Save Better – No min balance and fees

Up to 4.5% APY*

(for customers who have a Cash Card)

Get your Cash Card**

Get a free, personalized debit card with a range of benefits by ordering online.

FDIC insurance & 24/7 fraud monitoring / prevention

Up to 4.5% APY*

(for customers who have a Cash Card)

Get a free, personalized debit card with a range of benefits by ordering online.

FDIC insurance & 24/7 fraud monitoring / prevention Disclosure

Cash App is a financial platform, not a bank. Banking services provided by Cash App’s bank partner(s).

*You must be 18 years of age or older, have a Cash App Card, and direct deposit at least $300 into Cash App each month in order to receive the highest interest rate on your Cash App Savings balance. For the benefit of Wells Fargo Bank, N.A. Cash App users, Cash App will pass through a portion of the interest paid on your savings balance held in an account. A. , Member FDIC.

**Prepaid debit cards issued by Sutton Bank.

Average Savings by Age 30

Thirty-year-olds are not specifically included in the savings data collected by the Federal Reserve. Instead, lumps together everyone under 35.

Once more, according to the Fed’s most current data, the average savings for the 30-year-old age group is $20,540. The median savings is $5,400.

If you’re in your 30s, you might benefit from a few things that could increase your savings.

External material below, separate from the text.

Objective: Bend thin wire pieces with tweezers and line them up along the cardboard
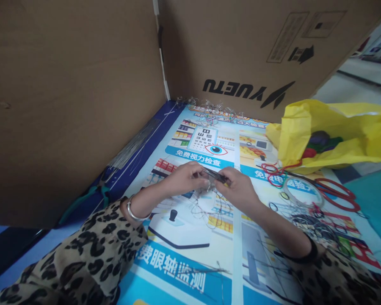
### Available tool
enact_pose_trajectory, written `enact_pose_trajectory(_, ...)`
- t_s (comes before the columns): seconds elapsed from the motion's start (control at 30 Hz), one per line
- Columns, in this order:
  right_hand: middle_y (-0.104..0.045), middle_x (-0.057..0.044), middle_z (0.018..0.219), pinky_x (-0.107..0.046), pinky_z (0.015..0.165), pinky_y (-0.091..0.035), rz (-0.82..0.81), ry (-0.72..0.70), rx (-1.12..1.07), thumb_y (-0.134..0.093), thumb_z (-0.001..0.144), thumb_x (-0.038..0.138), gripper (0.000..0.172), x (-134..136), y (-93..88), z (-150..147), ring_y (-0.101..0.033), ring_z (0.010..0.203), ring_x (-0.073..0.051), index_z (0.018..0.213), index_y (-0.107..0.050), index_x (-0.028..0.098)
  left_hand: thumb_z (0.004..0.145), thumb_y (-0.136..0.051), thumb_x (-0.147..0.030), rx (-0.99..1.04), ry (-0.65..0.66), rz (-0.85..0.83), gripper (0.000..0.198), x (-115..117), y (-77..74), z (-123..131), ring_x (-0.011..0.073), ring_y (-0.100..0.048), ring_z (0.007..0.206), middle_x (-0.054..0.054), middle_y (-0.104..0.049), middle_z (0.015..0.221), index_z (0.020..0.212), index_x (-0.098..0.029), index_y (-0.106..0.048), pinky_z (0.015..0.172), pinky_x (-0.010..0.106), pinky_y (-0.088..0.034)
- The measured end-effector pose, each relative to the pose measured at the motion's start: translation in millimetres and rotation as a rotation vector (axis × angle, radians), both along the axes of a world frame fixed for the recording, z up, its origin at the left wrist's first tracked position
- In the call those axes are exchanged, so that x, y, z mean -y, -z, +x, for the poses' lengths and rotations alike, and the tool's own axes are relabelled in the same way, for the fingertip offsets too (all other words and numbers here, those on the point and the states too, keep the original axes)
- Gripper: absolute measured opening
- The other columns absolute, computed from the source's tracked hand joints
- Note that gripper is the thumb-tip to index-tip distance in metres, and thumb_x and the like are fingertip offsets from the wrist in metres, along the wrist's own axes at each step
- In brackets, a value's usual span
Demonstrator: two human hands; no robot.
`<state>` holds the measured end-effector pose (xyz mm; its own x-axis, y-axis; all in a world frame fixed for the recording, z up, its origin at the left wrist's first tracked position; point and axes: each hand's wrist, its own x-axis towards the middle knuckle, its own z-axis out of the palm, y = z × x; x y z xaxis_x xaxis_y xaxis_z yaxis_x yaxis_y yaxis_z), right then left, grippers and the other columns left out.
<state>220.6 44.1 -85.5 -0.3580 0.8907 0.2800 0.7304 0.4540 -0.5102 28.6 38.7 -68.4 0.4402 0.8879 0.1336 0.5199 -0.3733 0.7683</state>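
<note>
My right hand [239, 186] is closed around a small dark tool [215, 174] that looks like pliers, its tip pointing at my left hand. My left hand [187, 178] pinches thin wire at the tool's tip; the exact grip is hidden by the fingers. Thin tangled wire [211, 212] hangs below both hands, over a printed poster sheet [178, 228]. Off to the left, beside my sleeve, lies a pair of teal-handled pliers [85, 199].
Cardboard walls [76, 106] stand at the left and back. Straight wires [135, 144] lie along the left wall. At right are a yellow bag [336, 156] with coloured balls of yarn, a clear ring roll [301, 192], red coils [336, 192] and tangled dark wire [317, 226].
</note>
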Motion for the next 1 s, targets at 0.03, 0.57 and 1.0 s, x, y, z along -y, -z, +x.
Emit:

For instance, you might have moved into a higher-paying job or be getting closer to paying off your student loans.

At thirty, it’s critical to think about the financial objectives you’re pursuing. Perhaps you’re aiming to:

  • Fully fund your emergency savings
  • Start saving for retirement if you haven’t already
  • Save money toward a down payment on a home

Depending on your priorities, setting goals can help you determine how to spend your money most effectively. Additionally, you can search for ways to step up your savings efforts.

For instance, let’s say you get a 2. percent annual salary raise. Rather than spending that money, you could put an extra $2 into your 401(k) contribution. There’s a simple way to increase your savings without having to change your spending plan.